_DIRECTIONS FOR THIS TASK:_ In the entries below, find the line with "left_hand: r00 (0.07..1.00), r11" and the line with "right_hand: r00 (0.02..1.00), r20". Reproduce those two lines and every line between them exactly, and nothing more.

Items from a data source
* * *
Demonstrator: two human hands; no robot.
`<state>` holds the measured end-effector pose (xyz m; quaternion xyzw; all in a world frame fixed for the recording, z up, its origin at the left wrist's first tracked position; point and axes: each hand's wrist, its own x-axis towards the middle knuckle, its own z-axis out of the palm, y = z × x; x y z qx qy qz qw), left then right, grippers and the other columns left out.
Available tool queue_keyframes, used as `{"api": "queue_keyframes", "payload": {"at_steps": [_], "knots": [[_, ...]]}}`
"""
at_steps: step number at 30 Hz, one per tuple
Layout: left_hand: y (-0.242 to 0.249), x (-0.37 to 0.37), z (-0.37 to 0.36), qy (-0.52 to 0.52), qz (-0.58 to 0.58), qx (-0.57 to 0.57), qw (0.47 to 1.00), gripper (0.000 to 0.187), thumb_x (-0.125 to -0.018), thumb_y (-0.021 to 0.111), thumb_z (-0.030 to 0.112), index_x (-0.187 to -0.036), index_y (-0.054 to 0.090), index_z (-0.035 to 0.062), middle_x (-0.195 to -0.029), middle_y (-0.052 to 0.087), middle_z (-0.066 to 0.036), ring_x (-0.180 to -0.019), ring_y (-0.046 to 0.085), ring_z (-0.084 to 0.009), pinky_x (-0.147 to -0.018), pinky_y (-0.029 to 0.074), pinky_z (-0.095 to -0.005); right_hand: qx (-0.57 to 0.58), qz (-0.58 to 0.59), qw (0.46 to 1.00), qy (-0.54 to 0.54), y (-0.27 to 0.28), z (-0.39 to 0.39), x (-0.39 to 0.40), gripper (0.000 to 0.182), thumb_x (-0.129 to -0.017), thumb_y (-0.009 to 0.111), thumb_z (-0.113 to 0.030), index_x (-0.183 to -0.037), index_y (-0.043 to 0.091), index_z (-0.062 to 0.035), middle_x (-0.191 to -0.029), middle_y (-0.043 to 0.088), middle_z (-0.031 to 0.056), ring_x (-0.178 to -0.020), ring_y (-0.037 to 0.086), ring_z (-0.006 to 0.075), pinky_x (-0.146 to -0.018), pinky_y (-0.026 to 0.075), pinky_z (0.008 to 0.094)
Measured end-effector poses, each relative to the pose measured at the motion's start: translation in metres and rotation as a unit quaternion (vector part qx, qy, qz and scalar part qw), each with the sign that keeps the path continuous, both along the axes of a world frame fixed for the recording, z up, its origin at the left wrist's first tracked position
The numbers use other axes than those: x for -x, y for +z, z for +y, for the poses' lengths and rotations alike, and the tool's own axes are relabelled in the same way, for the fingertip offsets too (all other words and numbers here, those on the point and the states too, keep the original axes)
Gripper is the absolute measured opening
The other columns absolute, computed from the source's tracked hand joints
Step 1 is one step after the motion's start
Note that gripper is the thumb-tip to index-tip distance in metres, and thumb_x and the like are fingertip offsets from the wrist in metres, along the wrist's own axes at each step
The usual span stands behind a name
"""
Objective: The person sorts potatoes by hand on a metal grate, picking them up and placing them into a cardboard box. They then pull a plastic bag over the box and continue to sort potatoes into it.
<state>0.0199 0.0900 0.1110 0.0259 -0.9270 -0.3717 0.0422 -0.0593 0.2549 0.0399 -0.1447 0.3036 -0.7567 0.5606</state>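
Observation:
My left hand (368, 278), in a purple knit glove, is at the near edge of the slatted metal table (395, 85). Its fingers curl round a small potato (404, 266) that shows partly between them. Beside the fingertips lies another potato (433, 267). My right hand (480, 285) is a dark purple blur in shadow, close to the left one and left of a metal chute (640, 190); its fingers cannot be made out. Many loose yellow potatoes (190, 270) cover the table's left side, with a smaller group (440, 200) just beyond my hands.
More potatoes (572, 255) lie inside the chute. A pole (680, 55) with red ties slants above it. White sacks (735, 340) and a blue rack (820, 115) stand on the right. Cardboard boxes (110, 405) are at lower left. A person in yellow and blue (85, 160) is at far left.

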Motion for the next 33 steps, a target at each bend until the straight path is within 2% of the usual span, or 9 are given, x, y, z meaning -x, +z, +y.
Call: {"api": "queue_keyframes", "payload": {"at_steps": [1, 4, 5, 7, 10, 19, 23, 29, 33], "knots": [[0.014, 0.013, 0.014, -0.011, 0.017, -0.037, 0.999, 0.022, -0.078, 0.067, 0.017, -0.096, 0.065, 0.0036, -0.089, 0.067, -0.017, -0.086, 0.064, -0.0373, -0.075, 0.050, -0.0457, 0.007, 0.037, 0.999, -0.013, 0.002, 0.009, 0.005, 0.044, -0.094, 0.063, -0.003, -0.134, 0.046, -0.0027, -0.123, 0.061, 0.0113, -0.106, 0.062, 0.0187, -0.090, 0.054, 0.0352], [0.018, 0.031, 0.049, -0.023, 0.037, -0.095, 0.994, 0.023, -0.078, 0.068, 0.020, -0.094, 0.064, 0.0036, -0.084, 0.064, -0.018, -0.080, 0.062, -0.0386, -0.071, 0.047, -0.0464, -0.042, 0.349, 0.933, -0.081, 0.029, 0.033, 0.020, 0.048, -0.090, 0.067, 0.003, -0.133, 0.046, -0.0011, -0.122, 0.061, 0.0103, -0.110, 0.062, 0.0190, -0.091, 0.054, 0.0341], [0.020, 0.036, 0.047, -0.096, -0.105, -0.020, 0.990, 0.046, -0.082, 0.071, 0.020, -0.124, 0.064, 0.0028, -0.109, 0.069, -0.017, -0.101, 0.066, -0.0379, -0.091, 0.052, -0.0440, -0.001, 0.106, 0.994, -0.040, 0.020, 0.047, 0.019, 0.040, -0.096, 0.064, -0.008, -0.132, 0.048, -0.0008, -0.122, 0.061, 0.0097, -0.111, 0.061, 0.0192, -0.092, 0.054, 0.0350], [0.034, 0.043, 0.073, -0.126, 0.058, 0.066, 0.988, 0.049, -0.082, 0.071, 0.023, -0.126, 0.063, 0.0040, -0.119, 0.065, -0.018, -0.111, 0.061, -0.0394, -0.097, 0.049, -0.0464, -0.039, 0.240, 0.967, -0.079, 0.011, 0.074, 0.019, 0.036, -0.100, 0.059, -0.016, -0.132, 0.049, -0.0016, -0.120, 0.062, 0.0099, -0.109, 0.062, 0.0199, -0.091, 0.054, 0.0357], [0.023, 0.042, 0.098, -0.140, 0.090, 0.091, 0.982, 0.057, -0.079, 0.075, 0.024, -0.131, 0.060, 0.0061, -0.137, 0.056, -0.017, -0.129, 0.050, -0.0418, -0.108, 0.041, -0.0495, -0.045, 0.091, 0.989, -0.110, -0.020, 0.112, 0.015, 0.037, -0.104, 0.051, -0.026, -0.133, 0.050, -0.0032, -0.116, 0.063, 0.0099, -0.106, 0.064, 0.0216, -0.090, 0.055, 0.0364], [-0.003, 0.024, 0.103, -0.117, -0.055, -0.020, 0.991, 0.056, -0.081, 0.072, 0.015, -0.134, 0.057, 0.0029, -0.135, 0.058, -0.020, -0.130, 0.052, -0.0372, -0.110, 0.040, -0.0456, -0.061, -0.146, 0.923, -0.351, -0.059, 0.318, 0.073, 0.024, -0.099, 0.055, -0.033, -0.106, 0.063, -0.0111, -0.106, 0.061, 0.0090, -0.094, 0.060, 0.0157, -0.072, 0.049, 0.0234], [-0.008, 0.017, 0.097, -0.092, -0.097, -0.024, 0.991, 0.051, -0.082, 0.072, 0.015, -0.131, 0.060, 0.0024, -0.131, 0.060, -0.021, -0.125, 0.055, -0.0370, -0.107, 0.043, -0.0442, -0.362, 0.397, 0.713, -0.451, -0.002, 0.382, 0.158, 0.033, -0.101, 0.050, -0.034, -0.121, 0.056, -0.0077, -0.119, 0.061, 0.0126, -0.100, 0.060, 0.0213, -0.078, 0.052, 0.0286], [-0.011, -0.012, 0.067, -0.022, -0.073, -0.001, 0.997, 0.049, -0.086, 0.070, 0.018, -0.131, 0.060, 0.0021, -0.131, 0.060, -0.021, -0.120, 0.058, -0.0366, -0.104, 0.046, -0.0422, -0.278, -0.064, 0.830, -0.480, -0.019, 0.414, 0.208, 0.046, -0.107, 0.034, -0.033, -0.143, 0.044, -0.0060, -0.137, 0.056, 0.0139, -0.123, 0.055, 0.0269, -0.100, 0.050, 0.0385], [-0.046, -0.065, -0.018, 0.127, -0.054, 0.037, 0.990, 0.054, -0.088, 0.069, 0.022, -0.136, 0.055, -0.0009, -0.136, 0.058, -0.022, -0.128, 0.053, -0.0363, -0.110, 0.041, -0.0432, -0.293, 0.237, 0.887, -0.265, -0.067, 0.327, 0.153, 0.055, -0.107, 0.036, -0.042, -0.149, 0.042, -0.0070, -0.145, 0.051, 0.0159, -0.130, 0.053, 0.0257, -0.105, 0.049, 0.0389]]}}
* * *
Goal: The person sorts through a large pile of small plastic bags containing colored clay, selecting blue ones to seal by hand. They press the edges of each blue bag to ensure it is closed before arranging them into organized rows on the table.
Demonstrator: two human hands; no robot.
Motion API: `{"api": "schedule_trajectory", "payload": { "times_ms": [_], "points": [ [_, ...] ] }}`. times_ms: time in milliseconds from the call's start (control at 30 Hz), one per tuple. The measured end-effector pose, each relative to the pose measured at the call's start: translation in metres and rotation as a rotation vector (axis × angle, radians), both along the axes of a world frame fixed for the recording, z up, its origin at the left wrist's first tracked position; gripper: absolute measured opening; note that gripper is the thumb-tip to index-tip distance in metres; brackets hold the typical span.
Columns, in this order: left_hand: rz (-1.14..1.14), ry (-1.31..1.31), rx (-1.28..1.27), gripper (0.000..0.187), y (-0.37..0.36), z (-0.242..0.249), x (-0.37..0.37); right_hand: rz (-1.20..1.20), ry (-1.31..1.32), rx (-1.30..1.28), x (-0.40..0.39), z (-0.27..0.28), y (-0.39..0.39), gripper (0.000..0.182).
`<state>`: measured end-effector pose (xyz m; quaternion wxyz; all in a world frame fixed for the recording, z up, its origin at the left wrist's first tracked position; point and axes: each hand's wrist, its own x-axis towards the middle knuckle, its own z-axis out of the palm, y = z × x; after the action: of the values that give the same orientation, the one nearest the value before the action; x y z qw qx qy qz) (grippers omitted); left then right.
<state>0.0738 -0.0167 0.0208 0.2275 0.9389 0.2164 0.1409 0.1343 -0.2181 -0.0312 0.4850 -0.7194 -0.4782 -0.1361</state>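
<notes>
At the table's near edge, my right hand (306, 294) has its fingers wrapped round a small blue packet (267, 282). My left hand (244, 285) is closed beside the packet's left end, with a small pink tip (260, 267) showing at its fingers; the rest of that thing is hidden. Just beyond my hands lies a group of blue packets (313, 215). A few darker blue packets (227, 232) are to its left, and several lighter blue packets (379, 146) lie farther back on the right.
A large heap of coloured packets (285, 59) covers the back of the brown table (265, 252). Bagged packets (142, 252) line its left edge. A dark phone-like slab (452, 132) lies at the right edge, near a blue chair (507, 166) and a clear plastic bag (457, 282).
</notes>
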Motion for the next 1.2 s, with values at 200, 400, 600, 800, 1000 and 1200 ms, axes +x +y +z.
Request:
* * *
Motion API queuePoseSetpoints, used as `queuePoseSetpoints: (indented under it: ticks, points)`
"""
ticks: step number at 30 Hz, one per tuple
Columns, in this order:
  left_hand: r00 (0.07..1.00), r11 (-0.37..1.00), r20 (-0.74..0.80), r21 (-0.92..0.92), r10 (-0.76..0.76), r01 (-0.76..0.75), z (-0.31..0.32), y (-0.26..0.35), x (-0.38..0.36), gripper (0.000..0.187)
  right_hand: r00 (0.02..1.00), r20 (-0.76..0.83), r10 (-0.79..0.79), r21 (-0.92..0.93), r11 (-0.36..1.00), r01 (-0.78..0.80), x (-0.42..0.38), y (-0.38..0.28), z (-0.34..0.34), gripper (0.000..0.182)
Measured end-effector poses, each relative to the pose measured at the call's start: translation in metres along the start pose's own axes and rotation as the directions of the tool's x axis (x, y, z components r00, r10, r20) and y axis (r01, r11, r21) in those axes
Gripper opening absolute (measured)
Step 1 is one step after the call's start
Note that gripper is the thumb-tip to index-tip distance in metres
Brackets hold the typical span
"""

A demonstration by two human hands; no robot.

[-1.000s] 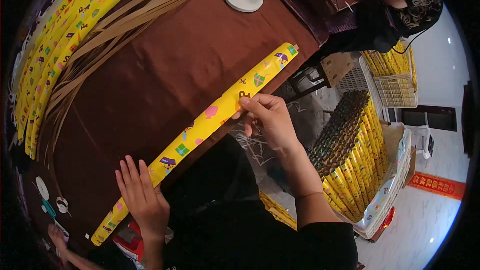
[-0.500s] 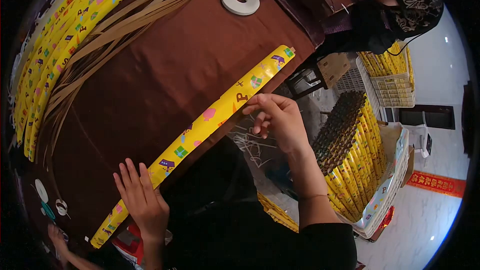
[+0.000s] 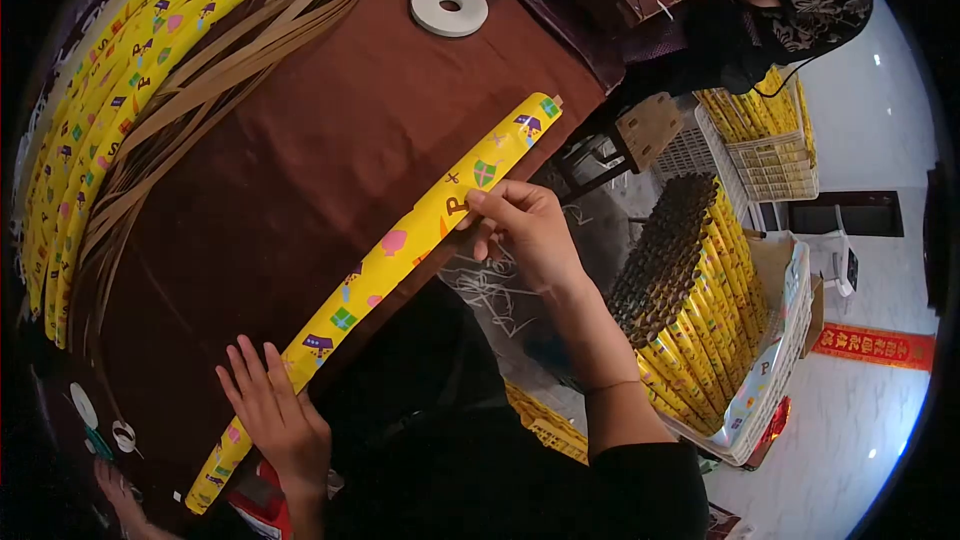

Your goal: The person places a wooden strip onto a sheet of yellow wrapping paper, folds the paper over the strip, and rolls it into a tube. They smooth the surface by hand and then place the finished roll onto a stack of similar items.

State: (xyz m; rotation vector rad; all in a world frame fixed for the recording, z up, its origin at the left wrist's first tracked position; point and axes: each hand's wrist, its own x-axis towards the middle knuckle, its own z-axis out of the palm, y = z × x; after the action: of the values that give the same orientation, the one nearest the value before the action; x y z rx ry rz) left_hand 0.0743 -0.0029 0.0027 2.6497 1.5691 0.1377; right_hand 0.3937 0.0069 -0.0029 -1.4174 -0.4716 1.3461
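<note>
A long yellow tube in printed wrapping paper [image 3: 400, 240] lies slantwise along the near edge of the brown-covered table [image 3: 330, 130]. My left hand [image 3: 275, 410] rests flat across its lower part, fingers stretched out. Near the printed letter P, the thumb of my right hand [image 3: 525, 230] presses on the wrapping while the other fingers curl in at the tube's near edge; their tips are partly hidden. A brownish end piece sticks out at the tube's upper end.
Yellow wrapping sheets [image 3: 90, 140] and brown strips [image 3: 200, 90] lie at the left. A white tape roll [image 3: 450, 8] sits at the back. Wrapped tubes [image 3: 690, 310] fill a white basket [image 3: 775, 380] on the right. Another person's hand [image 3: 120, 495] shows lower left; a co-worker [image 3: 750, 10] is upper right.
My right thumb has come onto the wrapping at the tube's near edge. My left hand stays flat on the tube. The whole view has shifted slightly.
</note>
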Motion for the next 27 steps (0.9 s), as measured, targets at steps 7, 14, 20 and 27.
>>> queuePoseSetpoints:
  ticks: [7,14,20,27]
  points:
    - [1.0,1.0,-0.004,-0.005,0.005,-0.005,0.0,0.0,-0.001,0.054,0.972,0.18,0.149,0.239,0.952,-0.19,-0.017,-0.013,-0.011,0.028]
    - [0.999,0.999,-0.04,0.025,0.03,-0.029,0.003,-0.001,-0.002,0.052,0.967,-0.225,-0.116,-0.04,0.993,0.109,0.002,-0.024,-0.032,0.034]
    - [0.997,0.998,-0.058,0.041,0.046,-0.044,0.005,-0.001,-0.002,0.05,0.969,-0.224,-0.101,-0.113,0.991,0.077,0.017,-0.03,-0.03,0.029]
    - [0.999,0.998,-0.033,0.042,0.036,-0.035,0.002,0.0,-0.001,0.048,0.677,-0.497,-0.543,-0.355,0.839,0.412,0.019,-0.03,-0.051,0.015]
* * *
_TASK SOLUTION:_
  left_hand: r00 (0.07..1.00), r11 (-0.37..1.00), r20 (-0.74..0.80), r21 (-0.92..0.92), r10 (-0.76..0.76), r01 (-0.76..0.75), z (-0.31..0.32), y (-0.26..0.35), x (-0.38..0.36), gripper (0.000..0.187)
  right_hand: r00 (0.02..1.00), r20 (-0.76..0.83), r10 (-0.79..0.79), r21 (-0.92..0.93), r11 (-0.36..1.00), r01 (-0.78..0.80), x (-0.42..0.38), y (-0.38..0.28), z (-0.34..0.34), gripper (0.000..0.182)

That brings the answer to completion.